The latest report dated September 20 on a research conducted by the Advocates of Stranded Turkey (AST) says that as of February 2020, investigations had been carried out on more than 610,000 people, leading to more than 160,000 arrests and about 63,000 political prisoners. Worse still this involves 780 (definitely innocent) children held with their mothers. Fifteen private universities with Hizmet affiliations were shut down, translating into expulsion of 6,021 academics; 3,003 schools and dormitories were closed and, of all things, millions of books were burned.
The report further reveals that about “200 media outlets were seized and were either converted to pro-government mouthpieces or muzzled completely, 161 journalists were imprisoned. 4,463 judges or prosecutors were dismissed from public service and some were incarcerated. Tens of thousands of polices officers were axed. The licenses of 1,539 attorneys are currently under trial and 580 of them are in jail. 11 people died under arrest or during interrogation. 93 prisoners were killed due to torture and ill-treatment.”
This leaves us with very little missing link to the conclusion that Turkey is on a dangerous journey from light to darkness. What lessons could be learned from this?
From the perspective of politics practice, a friend was of the opinion that nobody should be given power for more than two terms. He cited Erdogan being in power for 18 years now. He said “the worst feature for a politician is the hatred”, which is evident in Turkey now. Hizmet is hated. With its educational institutions, business associations, dialogue centres, media houses and financial institutions Hizmet was a great success story for Turkey.

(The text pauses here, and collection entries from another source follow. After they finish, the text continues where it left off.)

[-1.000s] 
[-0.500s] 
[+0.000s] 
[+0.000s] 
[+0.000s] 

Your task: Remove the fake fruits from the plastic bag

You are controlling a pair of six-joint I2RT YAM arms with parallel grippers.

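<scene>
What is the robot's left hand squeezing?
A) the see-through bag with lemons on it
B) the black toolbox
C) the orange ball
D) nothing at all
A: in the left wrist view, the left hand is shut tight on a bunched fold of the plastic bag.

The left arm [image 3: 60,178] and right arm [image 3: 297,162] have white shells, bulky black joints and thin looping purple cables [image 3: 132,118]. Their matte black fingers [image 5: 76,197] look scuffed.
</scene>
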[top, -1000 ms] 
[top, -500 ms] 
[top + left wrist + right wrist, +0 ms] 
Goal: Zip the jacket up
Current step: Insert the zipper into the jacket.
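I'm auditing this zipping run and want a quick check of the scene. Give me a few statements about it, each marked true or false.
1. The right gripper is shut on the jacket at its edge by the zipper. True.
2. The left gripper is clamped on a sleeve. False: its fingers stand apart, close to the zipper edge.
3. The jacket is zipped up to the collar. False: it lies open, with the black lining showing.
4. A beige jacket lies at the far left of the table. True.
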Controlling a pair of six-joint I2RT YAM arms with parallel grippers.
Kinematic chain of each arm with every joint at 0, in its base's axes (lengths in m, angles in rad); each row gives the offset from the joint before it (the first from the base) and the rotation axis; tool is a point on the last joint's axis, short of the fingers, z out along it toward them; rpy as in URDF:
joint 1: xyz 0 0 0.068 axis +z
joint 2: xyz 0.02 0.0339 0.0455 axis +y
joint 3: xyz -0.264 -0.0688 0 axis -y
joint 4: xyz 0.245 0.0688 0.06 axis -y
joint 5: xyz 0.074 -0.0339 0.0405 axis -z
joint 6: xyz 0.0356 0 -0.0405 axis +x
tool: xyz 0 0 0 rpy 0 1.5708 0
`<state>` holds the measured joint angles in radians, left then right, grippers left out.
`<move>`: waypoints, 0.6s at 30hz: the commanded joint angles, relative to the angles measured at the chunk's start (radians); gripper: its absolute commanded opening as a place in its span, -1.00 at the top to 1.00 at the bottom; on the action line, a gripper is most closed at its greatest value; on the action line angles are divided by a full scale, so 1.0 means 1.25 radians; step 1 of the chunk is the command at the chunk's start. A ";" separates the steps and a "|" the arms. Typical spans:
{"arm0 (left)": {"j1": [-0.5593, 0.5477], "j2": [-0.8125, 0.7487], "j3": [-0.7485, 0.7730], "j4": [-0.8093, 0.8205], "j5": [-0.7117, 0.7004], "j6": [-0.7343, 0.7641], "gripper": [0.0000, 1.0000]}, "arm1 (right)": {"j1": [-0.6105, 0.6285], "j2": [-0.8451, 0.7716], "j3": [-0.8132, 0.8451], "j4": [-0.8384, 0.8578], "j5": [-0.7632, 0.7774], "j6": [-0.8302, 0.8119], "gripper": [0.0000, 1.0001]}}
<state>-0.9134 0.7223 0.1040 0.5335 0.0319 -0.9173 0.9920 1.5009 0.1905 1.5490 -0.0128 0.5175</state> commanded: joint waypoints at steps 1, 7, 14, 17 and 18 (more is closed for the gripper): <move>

But like Joseph and his brothers we read about in the scriptures, the movement has been thrown in a well. Its members have been arrested, prosecuted, and jailed. They are being targeted at home and abroad. Joseph did not die in the well. Instead, he went on to become a kin to reckon with.
What should be done to turn the Turkey story round? That is the question. And the remedy is for its leaders to take recourse to what the scriptures say. I am not a Muslim or Christian cleric. Not even a philosopher or theologian. But the two books have a back flight schedule from darkness to light destination.
By the Quran, Turkey leaders must appreciate that God is the master… (2:257). By the means of what God has given them, they should seek … the Hereafter. They should not think that they deserve what they possess because of their knowledge (28:77). This drives them out of light into darkness, where Turkey is today. If they follow God’s pleasures to the ways of peace …they will be guided to a straight path (5:16). They have to take guidance from God to bring them out of darkness into light (57:9).
The Bible says categorically that light shines in the darkness and the darkness has not overcome it (John 1:5). But if anyone walks in the night, he stumbles because the light is not with him (John11:10). As if evangelist John in 3:19 were here with us in Turkey, he hints: “And this is the judgment: the light has come into the world, and the people loved darkness because their works were evil. For everyone who does wicked things hates the light and does not come to the light, lest his works should be exposed. But whoever does what is true comes to the light, so that it may be clearly seen that his works have been carried out in God.”
Finally, Corinthians (6:14) unequivocally declares righteousness has no partnership with lawlessness just as light has no fellowship with darkness. And Ephesians (5:11) warns against taking part in unfruitful works of darkness and calls instead for exposing them. AST has done it just as Hizmet suffers targeting and deprivation of freedom for the sake of justice.
Light (peace) can come back to Turkey; if only the current leadership could be truthful to themselves and their country, abandon the path of the wicked and turn to God as testified in the scriptures.